Bing redirect virus manual removal from Mac
The gist of this section is to walk you through the process of deleting all non-obfuscated files related to the Bing virus Mac. It’s best to perform the cleanup in the order specified below.
- Click the Go icon in Finder and select Utilities on the list
- Find and select the Activity Monitor under Utilities
- In the Activity Monitor, scrutinize the running processes for one that consumes lots of CPU and looks suspicious. Once the likely baddie is found, select it and click the Quit Process icon. An additional confirmation dialog will pop up – click Force Quit on it
- Now, go to Applications under the Go menu
- What you need to do is scroll down the list of installed apps in search of the malicious item. It could be a program with a gibberish name or one that ended up on your Mac beyond your awareness
- Go to System Preferences as shown below
- Select Accounts, then Login Items. You will see all the apps that run as part of the Mac startup process. Find the infection and remove it from the list by means of the “minus” icon
Now that you have suppressed the virus proper, you need to fix the problem in Safari. The browser defaults continue to be set to Bing, therefore the repair requires some manual configuration tweaking.

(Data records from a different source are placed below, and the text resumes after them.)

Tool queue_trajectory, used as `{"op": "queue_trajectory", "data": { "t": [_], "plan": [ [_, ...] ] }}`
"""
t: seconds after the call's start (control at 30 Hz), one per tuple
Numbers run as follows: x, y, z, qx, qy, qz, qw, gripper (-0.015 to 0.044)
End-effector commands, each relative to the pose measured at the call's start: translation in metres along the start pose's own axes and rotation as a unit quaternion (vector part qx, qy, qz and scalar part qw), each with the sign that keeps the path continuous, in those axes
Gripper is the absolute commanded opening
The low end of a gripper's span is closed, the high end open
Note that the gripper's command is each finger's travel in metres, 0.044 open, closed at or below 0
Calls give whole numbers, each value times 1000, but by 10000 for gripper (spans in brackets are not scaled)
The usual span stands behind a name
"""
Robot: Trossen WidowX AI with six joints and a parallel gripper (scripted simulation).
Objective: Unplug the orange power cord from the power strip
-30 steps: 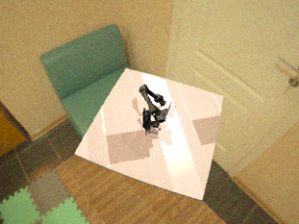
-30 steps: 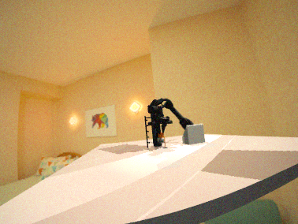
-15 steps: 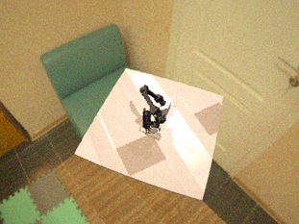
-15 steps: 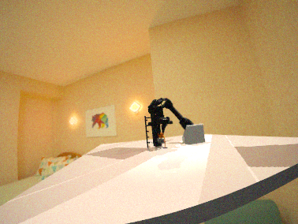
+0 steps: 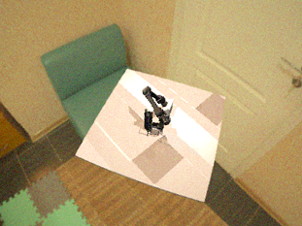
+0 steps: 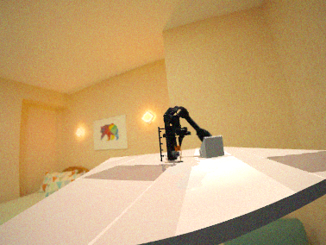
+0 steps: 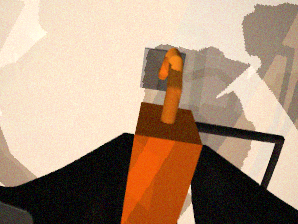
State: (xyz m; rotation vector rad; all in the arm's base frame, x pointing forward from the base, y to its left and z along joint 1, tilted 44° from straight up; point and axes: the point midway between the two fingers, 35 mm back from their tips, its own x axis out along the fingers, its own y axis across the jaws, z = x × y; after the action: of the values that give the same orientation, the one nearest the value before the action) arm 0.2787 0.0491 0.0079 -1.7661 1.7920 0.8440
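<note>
My gripper (image 7: 164, 149) (image 6: 178, 151) is shut on the orange plug (image 7: 159, 167) (image 6: 177, 148), with a black finger pressed against each side of it in the wrist view. The orange cord (image 7: 171, 100) runs from the plug's far end and curls over at its tip. A small dark grey square (image 7: 153, 69) lies beyond the plug, partly behind the cord. I cannot tell whether it is part of the power strip. The strip is otherwise hidden or too small to make out, so whether the plug touches it cannot be seen.
A thin black frame (image 7: 240, 131) stands close to the right finger. A black upright rack (image 6: 160, 144) stands beside the arm. A grey box (image 6: 213, 147) stands on the pale table (image 5: 111, 132) (image 6: 129, 198). A green chair (image 5: 87, 63) is behind the table.
</note>
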Motion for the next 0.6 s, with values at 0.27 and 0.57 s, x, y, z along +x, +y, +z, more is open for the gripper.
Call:
{"op": "queue_trajectory", "data": {
  "t": [0.27,0.57],
  "plan": [
    [-2,3,14,-14,-8,-7,1000,184],
    [-4,2,21,-15,-8,-7,1000,420]
  ]
}}
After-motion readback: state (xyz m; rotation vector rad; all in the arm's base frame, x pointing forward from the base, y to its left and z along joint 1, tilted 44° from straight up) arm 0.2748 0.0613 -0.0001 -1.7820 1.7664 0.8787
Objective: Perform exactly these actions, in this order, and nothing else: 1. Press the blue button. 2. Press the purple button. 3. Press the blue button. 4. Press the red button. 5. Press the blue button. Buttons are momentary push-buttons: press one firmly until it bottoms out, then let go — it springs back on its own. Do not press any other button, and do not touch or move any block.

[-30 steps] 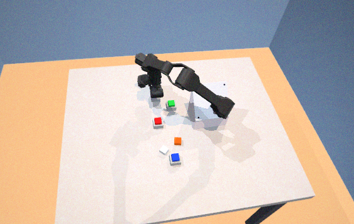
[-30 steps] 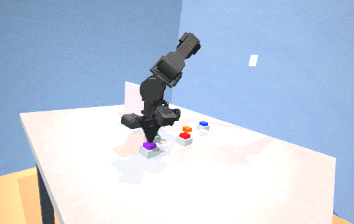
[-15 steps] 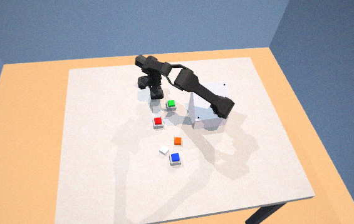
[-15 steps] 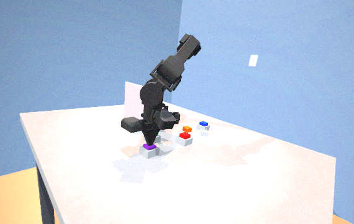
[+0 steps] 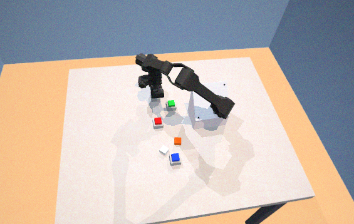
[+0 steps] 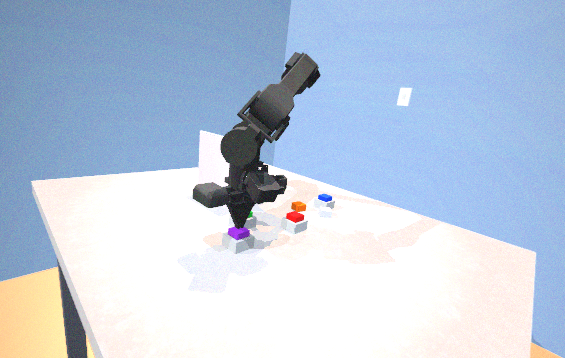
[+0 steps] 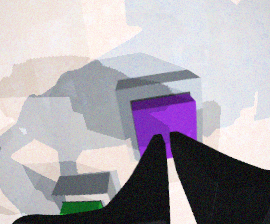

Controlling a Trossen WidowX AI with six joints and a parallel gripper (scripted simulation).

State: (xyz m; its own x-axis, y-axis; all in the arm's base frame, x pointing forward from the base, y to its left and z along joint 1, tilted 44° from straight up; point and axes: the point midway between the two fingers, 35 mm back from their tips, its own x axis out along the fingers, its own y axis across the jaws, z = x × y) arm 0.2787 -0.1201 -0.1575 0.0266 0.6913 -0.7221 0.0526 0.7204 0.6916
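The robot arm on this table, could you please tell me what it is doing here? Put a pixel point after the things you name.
The arm [image 5: 188,79] [image 6: 269,107] has its hand [image 6: 239,226] [image 7: 166,140], with the fingers closed, right at the top of the purple button [image 6: 238,233] [image 7: 173,120]. It looks like it is about to press this button, or is just pressing it. The hand holds nothing. The green button [image 5: 171,103] [image 7: 81,207] is beside it; the red [image 5: 158,121] [image 6: 295,217] and blue [image 5: 175,157] [image 6: 325,198] ones are farther off.
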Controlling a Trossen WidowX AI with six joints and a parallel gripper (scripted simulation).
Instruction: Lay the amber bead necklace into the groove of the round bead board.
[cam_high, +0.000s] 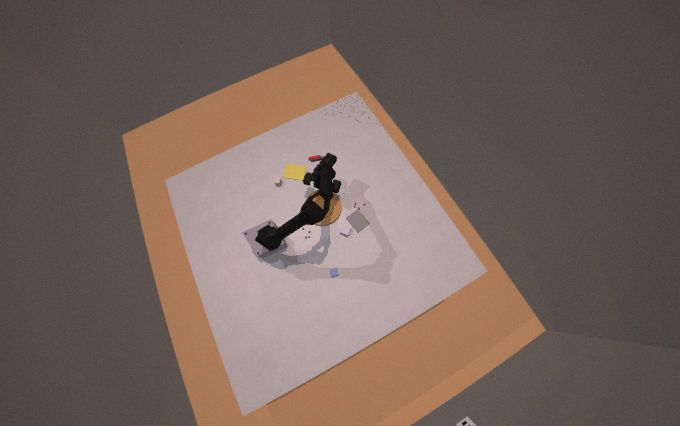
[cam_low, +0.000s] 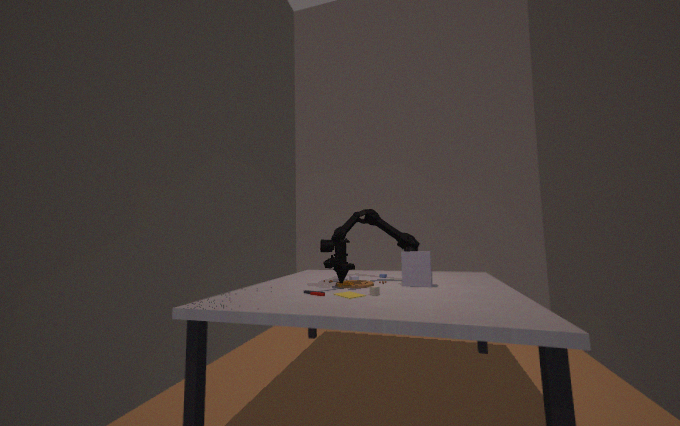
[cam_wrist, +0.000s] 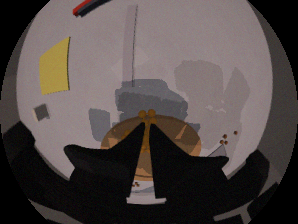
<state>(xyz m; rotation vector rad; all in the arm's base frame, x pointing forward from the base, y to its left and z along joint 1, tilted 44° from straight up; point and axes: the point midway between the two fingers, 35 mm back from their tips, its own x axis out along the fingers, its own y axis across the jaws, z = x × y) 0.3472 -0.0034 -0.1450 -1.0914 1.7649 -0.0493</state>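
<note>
The round bead board (cam_high: 335, 214) (cam_low: 360, 283) (cam_wrist: 193, 141) is orange-brown and lies flat below the arm. The amber bead necklace (cam_wrist: 151, 113) lies bunched on it. A few of its beads show just past the fingertips at the board's far rim, and others show behind and between the fingers. My gripper (cam_low: 341, 282) (cam_wrist: 147, 125) points down at the board, its fingertips nearly together with beads at the narrow gap; it looks shut on the necklace. The fingers hide most of the necklace and much of the groove. The arm covers the fingertips in the top view.
A yellow square (cam_high: 294, 171) (cam_low: 349, 295) (cam_wrist: 55, 67), a red and dark stick (cam_high: 314, 158) (cam_low: 314, 293) and a small pale block (cam_high: 278, 182) (cam_low: 374, 291) lie beyond the board. A grey square (cam_high: 357, 220), a blue block (cam_high: 334, 272) and small brown bits (cam_high: 306, 233) (cam_wrist: 225, 136) lie around it.
</note>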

Reset Safari to its defaults
- Go to Safari menu bar and select Preferences again on the drop-down list
- Go to Advanced tab and enable the option that says Show Develop menu in menu bar
- Now you will see the extra Develop menu in your Safari menu bar. Click it and select Empty Caches as shown below
- Do some test browsing to see if things are okay now and whether the malware is gone. If the issue is still there, you may need to additionally clear your browsing history in Safari. In Safari menu bar, select History and click Clear History
- The browser will display a dialog so that you can select the required period you would like to clear history for. Select all history on the list and click the Clear History button
- In case Safari is still acting up due to malware interference, there is one more thing you can try. Once again, go to Preferences from the Safari menu bar and select the Privacy tab this time. Click Manage Website Data
- When Safari generates a full list of sites that have stored your browsing data, go ahead and click Remove All
- Confirm by hitting the Done button.